*STUDY MATERIAL*:

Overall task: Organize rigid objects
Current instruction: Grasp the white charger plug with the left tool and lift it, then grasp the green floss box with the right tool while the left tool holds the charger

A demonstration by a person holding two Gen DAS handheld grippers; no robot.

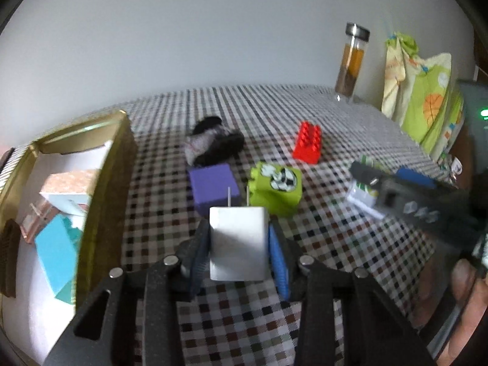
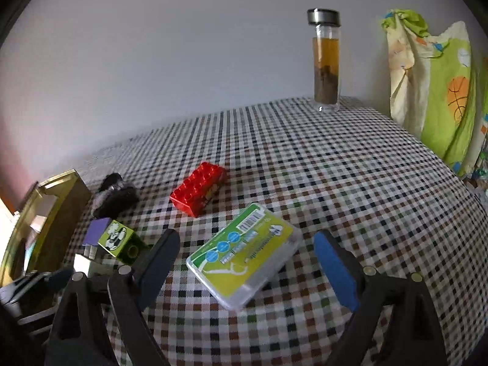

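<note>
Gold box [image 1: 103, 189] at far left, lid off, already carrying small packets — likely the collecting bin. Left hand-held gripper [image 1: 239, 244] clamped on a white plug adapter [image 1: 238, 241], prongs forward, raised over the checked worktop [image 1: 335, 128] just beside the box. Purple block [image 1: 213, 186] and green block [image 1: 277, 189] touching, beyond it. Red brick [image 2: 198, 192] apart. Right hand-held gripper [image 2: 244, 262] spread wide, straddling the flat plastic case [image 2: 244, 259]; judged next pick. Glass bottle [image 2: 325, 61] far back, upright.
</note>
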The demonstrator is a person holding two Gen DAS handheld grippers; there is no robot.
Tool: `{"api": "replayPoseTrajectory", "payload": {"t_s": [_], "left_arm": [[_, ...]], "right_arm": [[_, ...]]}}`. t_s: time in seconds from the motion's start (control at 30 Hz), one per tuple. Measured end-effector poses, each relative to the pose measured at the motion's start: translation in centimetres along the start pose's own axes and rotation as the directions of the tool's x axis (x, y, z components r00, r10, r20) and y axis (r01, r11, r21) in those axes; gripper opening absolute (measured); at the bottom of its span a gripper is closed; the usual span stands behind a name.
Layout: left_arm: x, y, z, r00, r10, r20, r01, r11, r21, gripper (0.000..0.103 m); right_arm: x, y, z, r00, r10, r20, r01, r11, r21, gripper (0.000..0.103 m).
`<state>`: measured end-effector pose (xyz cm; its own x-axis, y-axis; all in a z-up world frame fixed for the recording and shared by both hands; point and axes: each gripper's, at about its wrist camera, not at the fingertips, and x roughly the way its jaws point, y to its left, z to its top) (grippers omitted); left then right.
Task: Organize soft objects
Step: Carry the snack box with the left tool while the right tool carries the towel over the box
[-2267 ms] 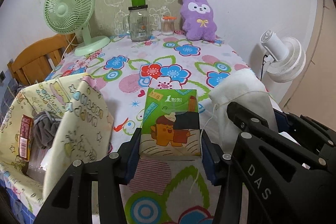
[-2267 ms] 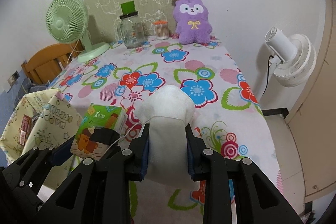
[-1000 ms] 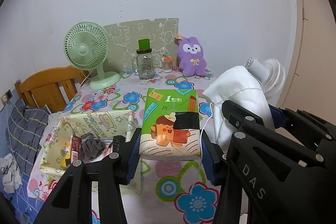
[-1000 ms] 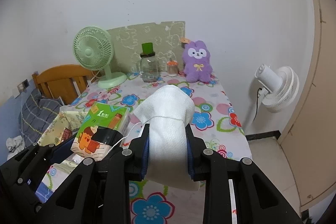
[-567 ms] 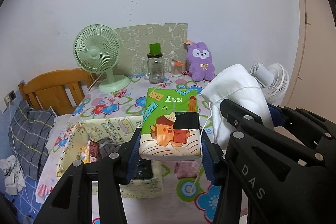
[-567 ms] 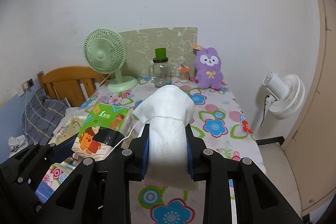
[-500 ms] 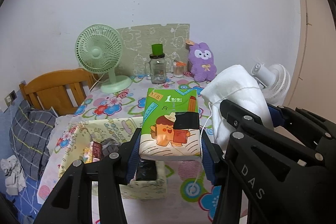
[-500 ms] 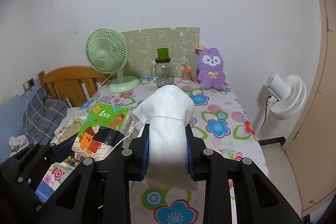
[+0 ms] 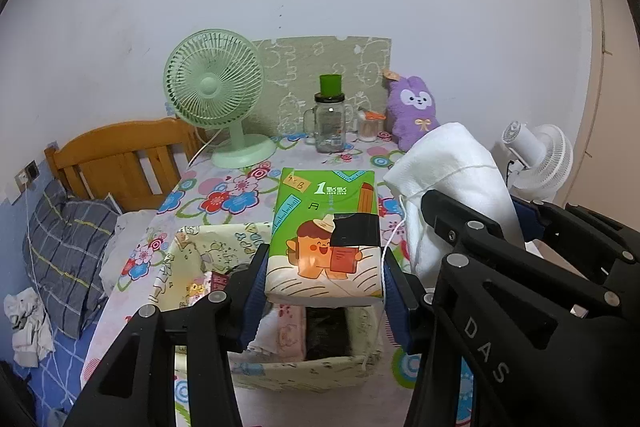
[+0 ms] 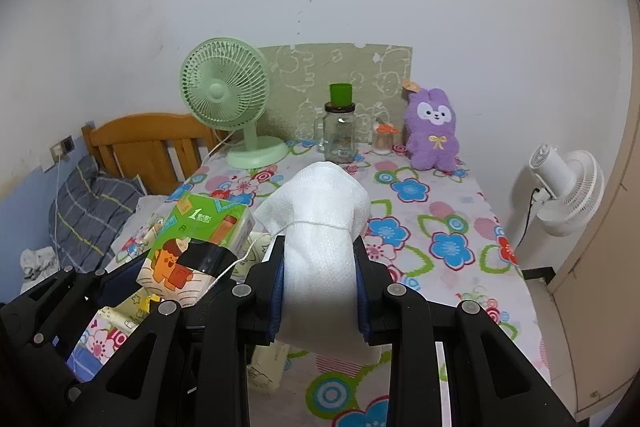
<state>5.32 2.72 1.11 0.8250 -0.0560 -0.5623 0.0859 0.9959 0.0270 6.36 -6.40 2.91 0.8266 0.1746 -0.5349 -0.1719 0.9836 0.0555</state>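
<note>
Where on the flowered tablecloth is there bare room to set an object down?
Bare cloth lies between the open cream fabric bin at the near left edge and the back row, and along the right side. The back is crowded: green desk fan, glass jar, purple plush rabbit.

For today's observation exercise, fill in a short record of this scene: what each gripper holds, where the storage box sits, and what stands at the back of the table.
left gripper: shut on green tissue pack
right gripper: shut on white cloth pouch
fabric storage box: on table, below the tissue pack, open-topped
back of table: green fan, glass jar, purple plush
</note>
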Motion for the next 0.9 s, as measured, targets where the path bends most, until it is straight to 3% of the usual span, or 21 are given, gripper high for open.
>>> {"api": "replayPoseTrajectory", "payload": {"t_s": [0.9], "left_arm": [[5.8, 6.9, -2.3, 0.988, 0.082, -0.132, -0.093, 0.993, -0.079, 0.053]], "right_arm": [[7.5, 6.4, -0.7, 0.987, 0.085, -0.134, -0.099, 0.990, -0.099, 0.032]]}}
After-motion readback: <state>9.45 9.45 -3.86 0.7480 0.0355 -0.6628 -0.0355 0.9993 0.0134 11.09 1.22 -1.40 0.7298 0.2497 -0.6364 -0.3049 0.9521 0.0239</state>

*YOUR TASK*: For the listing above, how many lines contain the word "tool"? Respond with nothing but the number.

*SOLUTION TO THE EXERCISE*: 3